When Freeman
was most hopelessly wrong he always began to parody Macaulay.
Corruptio optimi pessima. "Ark Raleigh" means Raleigh's ship, and
Froude took the name, "Ark Rawlie" as it was then spelt, from the
manuscripts at the Rolls House. He was of course right, and Freeman
was wrong. But that is not all. Freeman could easily have put himself
right if he had chosen to take the trouble. Edwards's Life of Raleigh
appeared in 1868, and a copy of it is in Freeman's library at Owens
College. Edwards gives an account of the Ark Raleigh, which was built
for Sir Humphrey Gilbert, Raleigh advancing two hundred pounds.
Freeman, however, need not have read this book to find out the truth.
For "the Ark Raleigh" occurs fourteen times in a Calendar of
Manuscripts from 1581 to 1590, published by Robert Lemon in 1865.
When Freeman was brought to book, and taxed with this gross blunder,
he pleaded that he "did a true verdict give according to such
evidence as came before him." The implied analogy is misleading.

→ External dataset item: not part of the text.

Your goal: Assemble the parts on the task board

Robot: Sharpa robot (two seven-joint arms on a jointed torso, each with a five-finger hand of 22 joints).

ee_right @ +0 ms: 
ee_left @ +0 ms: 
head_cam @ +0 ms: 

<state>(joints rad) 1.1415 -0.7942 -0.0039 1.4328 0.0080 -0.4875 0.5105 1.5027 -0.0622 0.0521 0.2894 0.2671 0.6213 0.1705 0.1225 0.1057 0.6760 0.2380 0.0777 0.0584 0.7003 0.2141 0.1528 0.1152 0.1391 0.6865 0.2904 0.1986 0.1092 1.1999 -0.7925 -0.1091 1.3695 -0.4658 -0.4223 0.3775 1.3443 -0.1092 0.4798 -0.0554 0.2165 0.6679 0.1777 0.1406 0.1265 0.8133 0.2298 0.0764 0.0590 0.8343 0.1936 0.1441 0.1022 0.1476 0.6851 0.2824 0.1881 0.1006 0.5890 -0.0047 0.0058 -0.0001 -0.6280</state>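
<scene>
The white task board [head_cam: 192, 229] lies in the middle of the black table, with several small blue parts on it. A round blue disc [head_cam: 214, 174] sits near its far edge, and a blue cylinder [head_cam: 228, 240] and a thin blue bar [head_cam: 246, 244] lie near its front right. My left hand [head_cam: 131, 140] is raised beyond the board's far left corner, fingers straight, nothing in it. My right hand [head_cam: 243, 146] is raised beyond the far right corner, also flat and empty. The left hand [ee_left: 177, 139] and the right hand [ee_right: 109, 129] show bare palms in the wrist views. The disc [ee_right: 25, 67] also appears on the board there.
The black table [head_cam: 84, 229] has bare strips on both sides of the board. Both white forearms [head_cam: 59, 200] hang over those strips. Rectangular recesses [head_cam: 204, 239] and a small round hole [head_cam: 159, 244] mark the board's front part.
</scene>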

Jurymen are bound by their oaths, and by their duty, to find a
verdict one way or the other. Freeman was under no obligation to say
anything about the Ark Raleigh. Prudence and ignorance might well
have restrained his pen.
Two blots in Froude's History Freeman may, I think, be acknowledged
to have hit. One was intellectual; the other was moral. It was pure
childishness to suggest that Froude had never heard of the peine
forte et dure, and only invincible prejudice could have dictated such
a sentence as "That Mr. Froude's law would be queer might be taken as
a matter of course."* Still, it is true, and a serious misfortune,
that Froude took very little interest in legal and constitutional
questions. For, while they had not the same importance in the
sixteenth century as they had in the seventeenth, they cannot be
disregarded to the extent in which Froude disregarded them without
detracting from the value of his book as a whole. He did not sit
down, like Hallam, to write a constitutional history, and he could
not be expected to deal with his subject from that special point of
view. Freeman's complaint, which is quite just, was that he neglected
almost entirely the relations of the Crown with the Houses of
Parliament and with the courts of law. The moral blot accounts for a
good deal of the indignation which Froude excited in minds far less
jaundiced than Freeman's. No one hated injustice more than Froude.